**EXERCISE DIRECTIONS:**
From the listing below, copy each line that contains the word "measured".
DATA SHOWN section start
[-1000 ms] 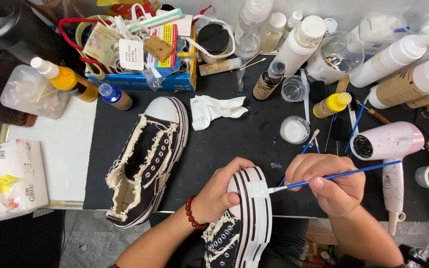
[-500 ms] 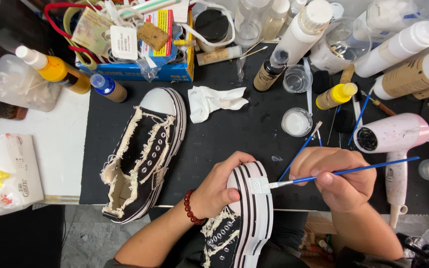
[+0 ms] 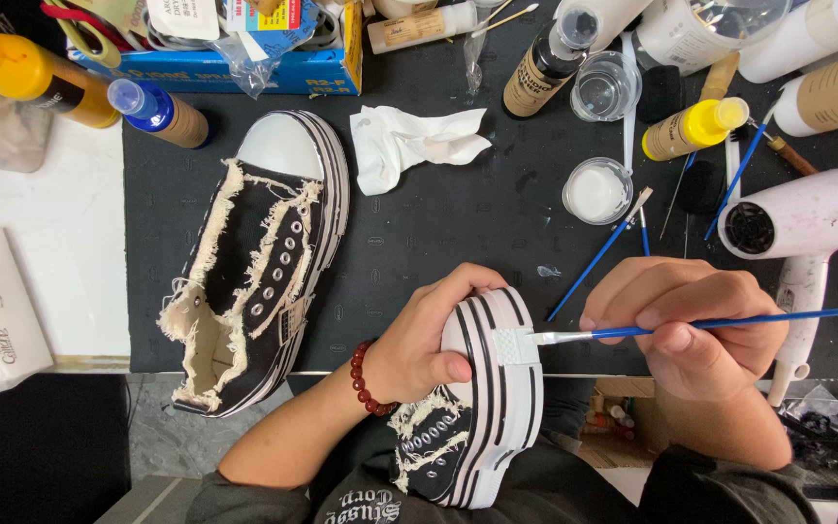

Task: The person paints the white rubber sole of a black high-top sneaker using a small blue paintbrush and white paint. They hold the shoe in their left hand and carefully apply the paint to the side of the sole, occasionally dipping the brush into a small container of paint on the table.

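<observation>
Sneaker [image 3: 482,398] in black canvas with a striped white sole sits at the near edge of the bench [image 3: 458,233], toe up, in the head view, its heel end hanging over the person's lap. The left hand [image 3: 429,340] wraps the toe from the left, its grip pressed around the white rubber with the thumb lying across the front; a red bead bracelet [image 3: 363,378] circles that wrist. The right hand [image 3: 691,325] comes in from the right, its grip pinching a thin blue paintbrush [image 3: 720,323], whose pale tip touches the ribbed white patch on the sole's sidewall. A 2nd sneaker [image 3: 254,262] of the same kind, frayed along its cream edges, lies on its sole toward the left of the black mat, toe pointing to the far edge, well apart from both hands. A crumpled white tissue [image 3: 409,144] lies just beside its toe. Near the middle of the bench stands a small cup of white paint [image 3: 596,190], with another blue brush [image 3: 598,257] lying beside it. A pink hair dryer [image 3: 807,218] rests at the right edge.
</observation>
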Motion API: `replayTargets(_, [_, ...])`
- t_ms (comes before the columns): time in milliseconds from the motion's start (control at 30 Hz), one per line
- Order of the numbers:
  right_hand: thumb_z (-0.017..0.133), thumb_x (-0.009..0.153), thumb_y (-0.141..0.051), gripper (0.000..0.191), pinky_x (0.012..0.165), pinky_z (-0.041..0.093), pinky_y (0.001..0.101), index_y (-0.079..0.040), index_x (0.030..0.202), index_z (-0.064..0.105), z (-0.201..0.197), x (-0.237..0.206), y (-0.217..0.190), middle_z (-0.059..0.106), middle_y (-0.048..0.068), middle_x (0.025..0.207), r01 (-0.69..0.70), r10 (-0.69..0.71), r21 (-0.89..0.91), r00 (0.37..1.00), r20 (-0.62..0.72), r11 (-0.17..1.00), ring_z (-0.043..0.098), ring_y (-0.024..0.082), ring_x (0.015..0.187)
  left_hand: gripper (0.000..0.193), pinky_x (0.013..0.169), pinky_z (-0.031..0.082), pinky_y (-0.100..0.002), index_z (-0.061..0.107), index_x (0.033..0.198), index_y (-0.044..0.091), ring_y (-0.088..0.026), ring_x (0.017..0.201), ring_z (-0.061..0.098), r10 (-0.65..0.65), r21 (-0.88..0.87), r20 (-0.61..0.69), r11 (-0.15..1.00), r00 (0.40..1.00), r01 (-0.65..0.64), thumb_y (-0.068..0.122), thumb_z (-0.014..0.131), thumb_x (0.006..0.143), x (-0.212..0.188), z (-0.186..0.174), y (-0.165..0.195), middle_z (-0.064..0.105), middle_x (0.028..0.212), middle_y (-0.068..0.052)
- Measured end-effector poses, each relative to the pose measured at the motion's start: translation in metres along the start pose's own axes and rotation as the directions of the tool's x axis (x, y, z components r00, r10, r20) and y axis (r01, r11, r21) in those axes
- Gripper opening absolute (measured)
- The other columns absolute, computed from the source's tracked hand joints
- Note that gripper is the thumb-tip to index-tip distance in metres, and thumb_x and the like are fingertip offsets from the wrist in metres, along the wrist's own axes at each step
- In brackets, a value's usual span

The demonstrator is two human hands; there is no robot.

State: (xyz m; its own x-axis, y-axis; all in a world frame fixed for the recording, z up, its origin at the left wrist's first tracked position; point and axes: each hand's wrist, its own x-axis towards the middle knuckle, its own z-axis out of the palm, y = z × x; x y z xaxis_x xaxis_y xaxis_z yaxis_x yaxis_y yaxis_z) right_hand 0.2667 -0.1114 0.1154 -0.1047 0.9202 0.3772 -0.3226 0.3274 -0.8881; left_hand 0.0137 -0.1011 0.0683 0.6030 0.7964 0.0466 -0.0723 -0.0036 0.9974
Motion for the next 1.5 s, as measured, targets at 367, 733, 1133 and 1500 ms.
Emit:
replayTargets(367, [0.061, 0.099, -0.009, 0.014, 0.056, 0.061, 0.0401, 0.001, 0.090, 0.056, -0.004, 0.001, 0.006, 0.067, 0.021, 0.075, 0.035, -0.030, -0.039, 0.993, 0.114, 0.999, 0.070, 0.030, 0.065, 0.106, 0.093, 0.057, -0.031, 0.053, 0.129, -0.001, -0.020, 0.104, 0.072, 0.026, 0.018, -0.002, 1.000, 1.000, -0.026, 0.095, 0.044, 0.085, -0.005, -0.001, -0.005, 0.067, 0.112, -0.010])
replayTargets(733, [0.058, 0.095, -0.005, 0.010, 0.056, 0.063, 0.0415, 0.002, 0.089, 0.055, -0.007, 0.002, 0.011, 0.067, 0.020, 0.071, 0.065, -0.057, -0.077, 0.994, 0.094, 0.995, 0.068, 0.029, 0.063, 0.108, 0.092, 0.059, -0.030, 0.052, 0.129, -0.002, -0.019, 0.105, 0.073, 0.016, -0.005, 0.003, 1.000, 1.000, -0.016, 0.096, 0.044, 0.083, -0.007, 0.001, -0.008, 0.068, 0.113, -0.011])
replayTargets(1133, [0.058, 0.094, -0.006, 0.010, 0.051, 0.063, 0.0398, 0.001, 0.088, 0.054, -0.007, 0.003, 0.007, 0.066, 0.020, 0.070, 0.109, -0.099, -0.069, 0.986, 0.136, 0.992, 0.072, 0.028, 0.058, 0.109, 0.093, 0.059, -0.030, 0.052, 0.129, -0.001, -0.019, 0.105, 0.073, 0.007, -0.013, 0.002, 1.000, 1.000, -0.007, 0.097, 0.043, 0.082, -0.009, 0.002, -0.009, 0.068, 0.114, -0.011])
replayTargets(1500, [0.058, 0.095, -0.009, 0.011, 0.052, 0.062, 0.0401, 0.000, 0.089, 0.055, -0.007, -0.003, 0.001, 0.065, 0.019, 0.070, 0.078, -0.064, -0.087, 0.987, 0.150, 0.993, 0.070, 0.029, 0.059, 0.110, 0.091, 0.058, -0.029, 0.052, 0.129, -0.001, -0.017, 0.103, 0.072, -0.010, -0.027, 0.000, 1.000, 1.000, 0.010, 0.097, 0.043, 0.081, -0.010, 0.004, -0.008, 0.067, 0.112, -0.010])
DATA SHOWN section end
**EXERCISE RESULT:**
- Measured end-effector poses, each relative to the pose measured at the motion's start: translation in metres along the start pose's own axes and rotation as the directions of the tool's x axis (x, y, z components r00, r10, r20) and y axis (r01, r11, r21) in those axes
- Gripper opening absolute (measured)
Motion for the next 1.5 s, as measured, targets at 367, 733, 1133 and 1500 ms.

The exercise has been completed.